Ce n’est pas la première fois qu’il en soit ainsi à Diourbel. C’est Me Babou lui-même qui avait révélé que des détenus incarcérés à la prison de Diourbel sont atteints de Covid. Il s’insurgeait du fait que malgré le risque de contamination des autres détenus, ils étaient toujours maintenus en prison. «Quand j’en ai parlé à la radio, des gens me l’ont reproché en me disant qu’il fallait régler cela dans la discrétion. Chose que je refuse parce que c’est un problème de santé publique et il fallait en parler quoiqu’il advienne», clame-t-il. Que s’est-il passé ensuite ? L’histoire lui a donné raison, en s’en souvient, car le frère du détenu contaminé, un clerc d’avocat, est finalement décédé.

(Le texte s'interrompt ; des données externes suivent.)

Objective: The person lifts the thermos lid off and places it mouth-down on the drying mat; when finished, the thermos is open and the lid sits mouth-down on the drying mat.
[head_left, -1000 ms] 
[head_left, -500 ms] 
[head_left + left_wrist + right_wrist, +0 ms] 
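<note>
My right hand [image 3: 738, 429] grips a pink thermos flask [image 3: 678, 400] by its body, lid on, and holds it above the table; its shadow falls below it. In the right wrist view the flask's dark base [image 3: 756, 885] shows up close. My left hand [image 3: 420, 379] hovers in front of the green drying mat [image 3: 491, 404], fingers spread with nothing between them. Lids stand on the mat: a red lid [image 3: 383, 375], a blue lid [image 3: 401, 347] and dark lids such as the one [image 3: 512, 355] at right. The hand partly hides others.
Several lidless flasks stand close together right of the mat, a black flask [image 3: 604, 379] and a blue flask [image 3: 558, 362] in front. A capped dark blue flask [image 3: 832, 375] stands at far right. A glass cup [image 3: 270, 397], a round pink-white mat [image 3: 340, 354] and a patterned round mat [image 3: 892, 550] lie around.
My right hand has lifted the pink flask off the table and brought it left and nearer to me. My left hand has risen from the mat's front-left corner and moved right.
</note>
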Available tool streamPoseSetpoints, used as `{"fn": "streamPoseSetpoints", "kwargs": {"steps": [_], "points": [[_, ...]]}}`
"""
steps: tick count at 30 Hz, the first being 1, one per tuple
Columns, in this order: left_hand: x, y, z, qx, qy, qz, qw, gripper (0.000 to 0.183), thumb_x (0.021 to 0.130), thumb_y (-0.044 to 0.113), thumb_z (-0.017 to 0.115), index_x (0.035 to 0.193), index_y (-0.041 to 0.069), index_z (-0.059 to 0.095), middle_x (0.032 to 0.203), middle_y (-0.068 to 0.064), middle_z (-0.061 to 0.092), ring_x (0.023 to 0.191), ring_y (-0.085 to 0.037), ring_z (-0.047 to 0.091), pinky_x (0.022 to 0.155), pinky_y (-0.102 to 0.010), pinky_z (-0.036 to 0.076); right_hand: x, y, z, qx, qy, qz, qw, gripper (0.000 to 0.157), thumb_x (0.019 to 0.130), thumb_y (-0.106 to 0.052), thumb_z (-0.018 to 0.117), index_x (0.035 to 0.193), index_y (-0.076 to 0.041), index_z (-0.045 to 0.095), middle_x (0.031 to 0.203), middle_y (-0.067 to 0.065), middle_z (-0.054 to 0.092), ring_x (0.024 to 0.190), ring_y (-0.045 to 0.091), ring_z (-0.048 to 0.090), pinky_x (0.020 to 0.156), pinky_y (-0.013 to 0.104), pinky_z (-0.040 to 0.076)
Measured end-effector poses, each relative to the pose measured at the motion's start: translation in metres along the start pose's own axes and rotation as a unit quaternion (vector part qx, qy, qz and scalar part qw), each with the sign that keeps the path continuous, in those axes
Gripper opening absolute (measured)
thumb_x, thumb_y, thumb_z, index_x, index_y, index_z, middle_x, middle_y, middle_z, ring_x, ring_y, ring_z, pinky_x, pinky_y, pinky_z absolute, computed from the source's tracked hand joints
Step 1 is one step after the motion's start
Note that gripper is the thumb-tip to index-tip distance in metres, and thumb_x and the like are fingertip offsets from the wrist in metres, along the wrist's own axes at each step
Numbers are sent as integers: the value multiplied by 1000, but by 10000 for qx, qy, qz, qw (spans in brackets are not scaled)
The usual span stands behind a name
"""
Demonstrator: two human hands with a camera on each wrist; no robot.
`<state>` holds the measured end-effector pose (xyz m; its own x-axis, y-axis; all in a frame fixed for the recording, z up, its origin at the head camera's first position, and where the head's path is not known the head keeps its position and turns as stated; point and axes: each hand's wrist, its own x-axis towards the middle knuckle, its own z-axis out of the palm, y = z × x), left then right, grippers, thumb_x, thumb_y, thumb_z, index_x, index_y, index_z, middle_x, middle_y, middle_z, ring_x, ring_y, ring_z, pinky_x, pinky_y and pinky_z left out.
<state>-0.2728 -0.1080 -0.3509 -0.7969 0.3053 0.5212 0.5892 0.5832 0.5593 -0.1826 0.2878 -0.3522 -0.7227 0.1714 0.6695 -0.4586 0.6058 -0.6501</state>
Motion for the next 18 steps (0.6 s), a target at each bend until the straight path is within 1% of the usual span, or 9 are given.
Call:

Exaspéré par le manque de rigueur dont la Justice sénégalaise a fait montre, dans un contexte de Covid, Me Babou se dit prêt à être entendu dans l’enquête. «Nous devons être dans un pays de droit, dire la vérité et ne rien cacher aux Sénégalais. Cette affaire ne doit pas rester comme faits-divers. L’administration de la justice doit ouvrir une enquête et entendre tout le monde. Toutes les personnes présentes ce jour dans la salle d’audience et celles qui étaient en contact avec le gars pourront mourir dans l’anonymat. C’est ce type de comportement qu’il faut dénoncer à tout prix. C’est un véritable scandale qui s’est passé au Tribunal de Diourbel. J’assume tout ce que j’ai dit».